しかし、AppleのWWDCでの発表がゲーム業界全体にどのような影響を与えるかは議論の余地がありません。これはiOSゲームに対する全体的な認識を変えるでしょう。iOSにリリースされるタイトルの種類も変わり、iOSを有望なプラットフォームとして見なす開発者も変わるでしょう。皆さん、これは私たちが知っている従来の携帯型ゲームにとって、驚くべき新たな展望の始まりに過ぎません。
その意味合い
真の疑問は、こうした変化の中で任天堂はどこに位置づけられるのか、ということです。残念ながら、中長期的な視点から見ると、任天堂の将来はそれほど明るく見えません。任天堂は変化を迅速に受け入れる企業ではありませんでしたが(CD vs. カートリッジがその有名な例です)、常に成功を収めてきました。彼らがこれまで成功を収めることができたのは、素晴らしいゲームを作っているというシンプルな事実があったからです。
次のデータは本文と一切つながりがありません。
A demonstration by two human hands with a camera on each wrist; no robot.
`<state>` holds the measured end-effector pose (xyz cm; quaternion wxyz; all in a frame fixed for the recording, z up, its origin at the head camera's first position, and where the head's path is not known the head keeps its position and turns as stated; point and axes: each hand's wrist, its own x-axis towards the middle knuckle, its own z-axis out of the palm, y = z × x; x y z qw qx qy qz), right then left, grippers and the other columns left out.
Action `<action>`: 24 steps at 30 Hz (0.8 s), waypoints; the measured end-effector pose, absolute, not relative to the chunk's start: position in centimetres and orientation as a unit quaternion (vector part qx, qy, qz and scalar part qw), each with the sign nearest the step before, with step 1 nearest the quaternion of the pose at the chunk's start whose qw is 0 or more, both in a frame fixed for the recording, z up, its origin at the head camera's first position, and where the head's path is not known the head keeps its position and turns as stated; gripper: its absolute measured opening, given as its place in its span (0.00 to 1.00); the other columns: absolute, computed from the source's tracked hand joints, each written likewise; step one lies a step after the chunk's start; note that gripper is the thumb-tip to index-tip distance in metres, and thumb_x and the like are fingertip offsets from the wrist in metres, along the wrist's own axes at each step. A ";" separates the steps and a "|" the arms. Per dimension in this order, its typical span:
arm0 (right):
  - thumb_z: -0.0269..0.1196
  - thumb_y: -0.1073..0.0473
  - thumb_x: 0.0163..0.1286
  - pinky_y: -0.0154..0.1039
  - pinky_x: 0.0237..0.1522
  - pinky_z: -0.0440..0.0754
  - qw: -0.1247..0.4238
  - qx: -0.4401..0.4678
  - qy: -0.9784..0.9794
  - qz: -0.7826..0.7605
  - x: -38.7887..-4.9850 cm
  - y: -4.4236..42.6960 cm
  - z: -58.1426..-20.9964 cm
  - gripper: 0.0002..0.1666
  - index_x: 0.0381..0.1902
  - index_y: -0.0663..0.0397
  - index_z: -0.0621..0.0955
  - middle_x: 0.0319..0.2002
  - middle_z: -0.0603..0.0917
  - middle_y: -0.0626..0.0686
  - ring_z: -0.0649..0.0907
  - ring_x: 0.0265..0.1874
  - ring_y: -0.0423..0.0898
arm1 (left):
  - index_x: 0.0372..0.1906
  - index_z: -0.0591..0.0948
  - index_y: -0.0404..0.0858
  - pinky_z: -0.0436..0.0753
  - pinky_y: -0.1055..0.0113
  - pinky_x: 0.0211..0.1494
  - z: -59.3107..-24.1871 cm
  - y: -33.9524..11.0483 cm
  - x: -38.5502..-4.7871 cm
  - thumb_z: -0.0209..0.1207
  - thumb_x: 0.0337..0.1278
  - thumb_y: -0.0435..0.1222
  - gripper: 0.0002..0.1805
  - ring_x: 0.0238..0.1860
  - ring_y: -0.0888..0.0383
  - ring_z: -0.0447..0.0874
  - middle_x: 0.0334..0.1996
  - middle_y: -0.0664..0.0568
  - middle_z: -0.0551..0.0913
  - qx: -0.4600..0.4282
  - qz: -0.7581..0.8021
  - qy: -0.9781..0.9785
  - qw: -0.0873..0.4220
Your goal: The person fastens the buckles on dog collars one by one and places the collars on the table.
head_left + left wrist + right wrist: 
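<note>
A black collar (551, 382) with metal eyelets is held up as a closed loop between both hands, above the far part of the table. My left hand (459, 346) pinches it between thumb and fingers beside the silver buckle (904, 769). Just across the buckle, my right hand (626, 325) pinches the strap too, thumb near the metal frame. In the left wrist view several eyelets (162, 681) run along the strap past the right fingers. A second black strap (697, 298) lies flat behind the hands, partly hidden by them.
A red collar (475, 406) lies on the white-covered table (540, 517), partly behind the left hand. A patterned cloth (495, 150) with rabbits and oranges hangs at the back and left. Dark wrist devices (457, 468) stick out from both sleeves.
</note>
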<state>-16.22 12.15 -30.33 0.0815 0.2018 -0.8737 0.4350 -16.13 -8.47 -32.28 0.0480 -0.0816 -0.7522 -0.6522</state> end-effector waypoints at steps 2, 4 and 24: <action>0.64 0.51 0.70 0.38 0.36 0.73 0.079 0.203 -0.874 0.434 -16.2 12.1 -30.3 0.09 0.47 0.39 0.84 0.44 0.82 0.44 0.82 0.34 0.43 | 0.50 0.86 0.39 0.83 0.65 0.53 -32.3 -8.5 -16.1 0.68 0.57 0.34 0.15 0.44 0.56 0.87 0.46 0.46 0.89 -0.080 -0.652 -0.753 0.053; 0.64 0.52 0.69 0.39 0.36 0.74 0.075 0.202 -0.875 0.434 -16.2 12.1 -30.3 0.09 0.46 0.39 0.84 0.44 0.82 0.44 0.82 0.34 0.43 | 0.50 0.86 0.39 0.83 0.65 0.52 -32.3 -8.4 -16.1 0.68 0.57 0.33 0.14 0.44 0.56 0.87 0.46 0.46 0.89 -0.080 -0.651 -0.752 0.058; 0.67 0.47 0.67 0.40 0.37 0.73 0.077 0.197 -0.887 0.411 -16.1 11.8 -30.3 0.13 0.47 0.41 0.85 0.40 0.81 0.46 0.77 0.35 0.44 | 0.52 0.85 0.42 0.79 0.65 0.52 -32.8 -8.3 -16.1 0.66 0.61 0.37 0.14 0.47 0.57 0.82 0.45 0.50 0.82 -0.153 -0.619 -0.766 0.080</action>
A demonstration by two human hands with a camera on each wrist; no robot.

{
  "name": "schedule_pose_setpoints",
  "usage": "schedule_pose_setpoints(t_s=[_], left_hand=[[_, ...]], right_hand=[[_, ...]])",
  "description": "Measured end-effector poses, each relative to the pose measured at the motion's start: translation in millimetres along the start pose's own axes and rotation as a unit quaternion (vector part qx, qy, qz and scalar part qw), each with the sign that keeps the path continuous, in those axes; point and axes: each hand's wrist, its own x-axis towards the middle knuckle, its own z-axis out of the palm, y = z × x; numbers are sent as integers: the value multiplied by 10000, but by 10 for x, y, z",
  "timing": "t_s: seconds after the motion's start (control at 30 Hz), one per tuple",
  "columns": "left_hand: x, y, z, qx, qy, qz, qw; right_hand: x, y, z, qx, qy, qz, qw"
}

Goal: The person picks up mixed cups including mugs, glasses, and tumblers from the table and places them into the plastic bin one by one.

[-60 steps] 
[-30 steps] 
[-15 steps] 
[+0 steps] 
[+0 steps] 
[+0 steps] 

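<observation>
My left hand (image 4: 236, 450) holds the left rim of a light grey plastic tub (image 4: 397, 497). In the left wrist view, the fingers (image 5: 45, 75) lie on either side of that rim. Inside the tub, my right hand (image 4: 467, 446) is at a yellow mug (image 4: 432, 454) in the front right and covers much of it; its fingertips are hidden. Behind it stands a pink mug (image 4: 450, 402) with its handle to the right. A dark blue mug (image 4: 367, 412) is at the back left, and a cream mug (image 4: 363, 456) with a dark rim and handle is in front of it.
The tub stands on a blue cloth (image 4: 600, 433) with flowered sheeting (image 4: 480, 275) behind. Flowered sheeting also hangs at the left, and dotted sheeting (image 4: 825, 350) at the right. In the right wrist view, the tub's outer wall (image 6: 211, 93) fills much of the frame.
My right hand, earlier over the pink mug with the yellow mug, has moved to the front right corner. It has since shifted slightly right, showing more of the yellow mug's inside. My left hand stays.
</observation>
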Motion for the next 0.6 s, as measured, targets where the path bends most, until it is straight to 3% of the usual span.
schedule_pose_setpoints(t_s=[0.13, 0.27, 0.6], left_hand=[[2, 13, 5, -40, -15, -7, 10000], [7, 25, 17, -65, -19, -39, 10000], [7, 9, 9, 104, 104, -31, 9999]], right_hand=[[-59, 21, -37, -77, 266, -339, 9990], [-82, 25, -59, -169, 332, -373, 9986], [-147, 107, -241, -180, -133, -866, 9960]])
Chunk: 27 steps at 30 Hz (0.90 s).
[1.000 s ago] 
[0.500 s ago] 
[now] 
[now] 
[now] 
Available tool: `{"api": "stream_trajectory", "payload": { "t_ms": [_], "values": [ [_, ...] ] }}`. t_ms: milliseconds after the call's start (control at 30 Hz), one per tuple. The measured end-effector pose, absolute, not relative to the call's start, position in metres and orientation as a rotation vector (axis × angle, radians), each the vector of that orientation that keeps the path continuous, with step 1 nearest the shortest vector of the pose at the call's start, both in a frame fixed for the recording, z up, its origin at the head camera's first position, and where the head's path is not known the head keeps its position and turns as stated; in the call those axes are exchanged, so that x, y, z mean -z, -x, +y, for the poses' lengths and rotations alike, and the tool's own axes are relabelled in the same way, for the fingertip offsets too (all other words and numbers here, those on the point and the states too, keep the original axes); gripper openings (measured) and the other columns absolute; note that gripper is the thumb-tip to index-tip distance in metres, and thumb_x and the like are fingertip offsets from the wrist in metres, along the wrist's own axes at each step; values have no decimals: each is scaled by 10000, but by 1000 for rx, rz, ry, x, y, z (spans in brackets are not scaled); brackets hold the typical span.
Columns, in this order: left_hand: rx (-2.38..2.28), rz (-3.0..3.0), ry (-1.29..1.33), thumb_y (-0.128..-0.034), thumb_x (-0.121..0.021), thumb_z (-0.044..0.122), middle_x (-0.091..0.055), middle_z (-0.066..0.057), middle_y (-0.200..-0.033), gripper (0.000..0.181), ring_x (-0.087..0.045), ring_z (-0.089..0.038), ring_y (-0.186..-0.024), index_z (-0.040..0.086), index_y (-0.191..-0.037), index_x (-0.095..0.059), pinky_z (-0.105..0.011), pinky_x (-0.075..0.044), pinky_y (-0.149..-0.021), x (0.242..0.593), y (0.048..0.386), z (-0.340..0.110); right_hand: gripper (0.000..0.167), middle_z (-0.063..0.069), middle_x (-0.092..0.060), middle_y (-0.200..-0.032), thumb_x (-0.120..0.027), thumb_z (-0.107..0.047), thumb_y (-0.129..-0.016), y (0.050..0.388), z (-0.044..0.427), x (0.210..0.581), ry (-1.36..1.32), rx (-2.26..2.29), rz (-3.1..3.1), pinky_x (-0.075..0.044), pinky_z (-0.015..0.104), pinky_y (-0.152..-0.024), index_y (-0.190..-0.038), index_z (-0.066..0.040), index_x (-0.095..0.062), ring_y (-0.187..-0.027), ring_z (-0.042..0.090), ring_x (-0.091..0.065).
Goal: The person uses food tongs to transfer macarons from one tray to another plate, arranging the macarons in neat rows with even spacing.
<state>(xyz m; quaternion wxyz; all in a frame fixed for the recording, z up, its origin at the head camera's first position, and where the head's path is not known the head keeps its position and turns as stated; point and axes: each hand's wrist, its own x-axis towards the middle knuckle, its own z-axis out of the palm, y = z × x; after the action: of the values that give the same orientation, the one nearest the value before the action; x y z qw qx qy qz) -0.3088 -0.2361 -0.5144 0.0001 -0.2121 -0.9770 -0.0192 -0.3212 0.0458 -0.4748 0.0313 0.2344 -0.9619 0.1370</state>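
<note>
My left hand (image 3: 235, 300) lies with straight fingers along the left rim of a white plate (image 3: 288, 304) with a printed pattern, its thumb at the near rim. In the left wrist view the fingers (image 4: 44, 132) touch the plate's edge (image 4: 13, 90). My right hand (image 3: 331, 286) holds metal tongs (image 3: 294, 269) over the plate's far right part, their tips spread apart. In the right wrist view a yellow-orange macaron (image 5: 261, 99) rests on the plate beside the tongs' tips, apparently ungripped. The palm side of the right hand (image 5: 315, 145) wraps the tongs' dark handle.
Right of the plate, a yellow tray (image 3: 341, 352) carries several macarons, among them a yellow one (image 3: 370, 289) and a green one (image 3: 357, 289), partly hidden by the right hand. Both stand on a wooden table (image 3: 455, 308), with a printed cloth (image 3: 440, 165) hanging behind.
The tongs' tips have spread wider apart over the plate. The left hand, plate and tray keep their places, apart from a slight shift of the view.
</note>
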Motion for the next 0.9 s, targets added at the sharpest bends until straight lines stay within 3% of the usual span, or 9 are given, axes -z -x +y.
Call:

任天堂は常に適応が遅いが、素晴らしいゲームを作っている
しかしかつては、人々は特定の機能を果たす専用デバイスを所有することに積極的でした。通話には電話、インターネットにはパソコン、ゲームにはゲーム機といった具合です。Appleはそれをすべて変えました。2007年以降のトレンドは、あらゆるものが1つのデバイスに統合され、どこにでも持ち運べるというものです。iPod、電話、そしてインターネットコミュニケーター、覚えていますか?
確かに、任天堂は変化に対して頑固な姿勢を貫いてきたにもかかわらず、これまで困難を乗り越えてきました。しかし、文字通り何でもできるデバイスとどうやって競争できるのでしょうか?
携帯型ゲームの売上は、非伝統的な競争に直面して減少している。
iOSやAndroidといった非伝統的なゲームプラットフォームが、従来のゲーム市場シェアを侵食しつつあるというデータは既に存在します。公式コントローラーサポートの実装による影響は広範囲に及ぶでしょう。私たちにできるのは、ただ傍観して事態の行方を見守ることだけです。